WORK ITEM | Set each line of the material below down word for word, from the first through the line that holds "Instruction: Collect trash", but not the pictures.
==*==
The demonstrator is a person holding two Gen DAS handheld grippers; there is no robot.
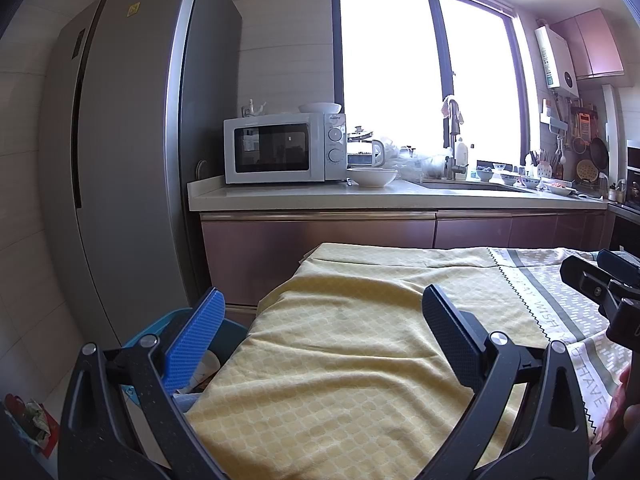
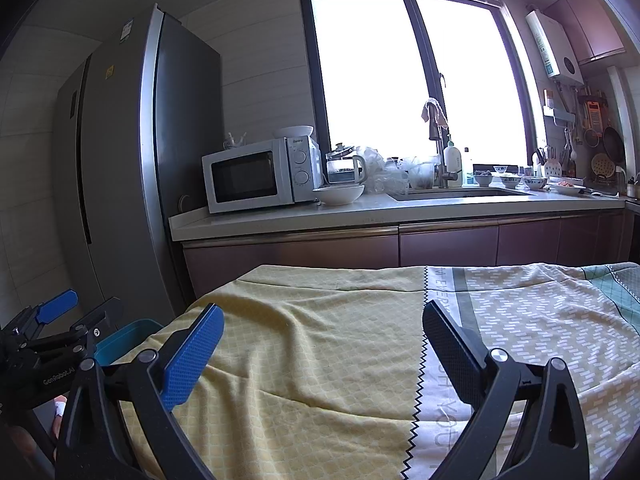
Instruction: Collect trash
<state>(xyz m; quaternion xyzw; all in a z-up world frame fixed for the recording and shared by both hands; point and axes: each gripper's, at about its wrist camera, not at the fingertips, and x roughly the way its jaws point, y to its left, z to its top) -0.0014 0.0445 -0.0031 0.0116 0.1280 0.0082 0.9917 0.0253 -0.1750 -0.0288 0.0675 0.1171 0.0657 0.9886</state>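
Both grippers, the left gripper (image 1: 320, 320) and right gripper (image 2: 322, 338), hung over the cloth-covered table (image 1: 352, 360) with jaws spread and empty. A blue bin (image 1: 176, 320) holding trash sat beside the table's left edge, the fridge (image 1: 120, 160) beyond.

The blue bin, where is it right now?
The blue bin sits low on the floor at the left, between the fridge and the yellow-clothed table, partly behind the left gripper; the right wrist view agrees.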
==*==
RESPONSE TO THE EXERCISE |
The demonstrator is a person holding two Gen DAS handheld grippers; there is no robot.
Instruction: Collect trash

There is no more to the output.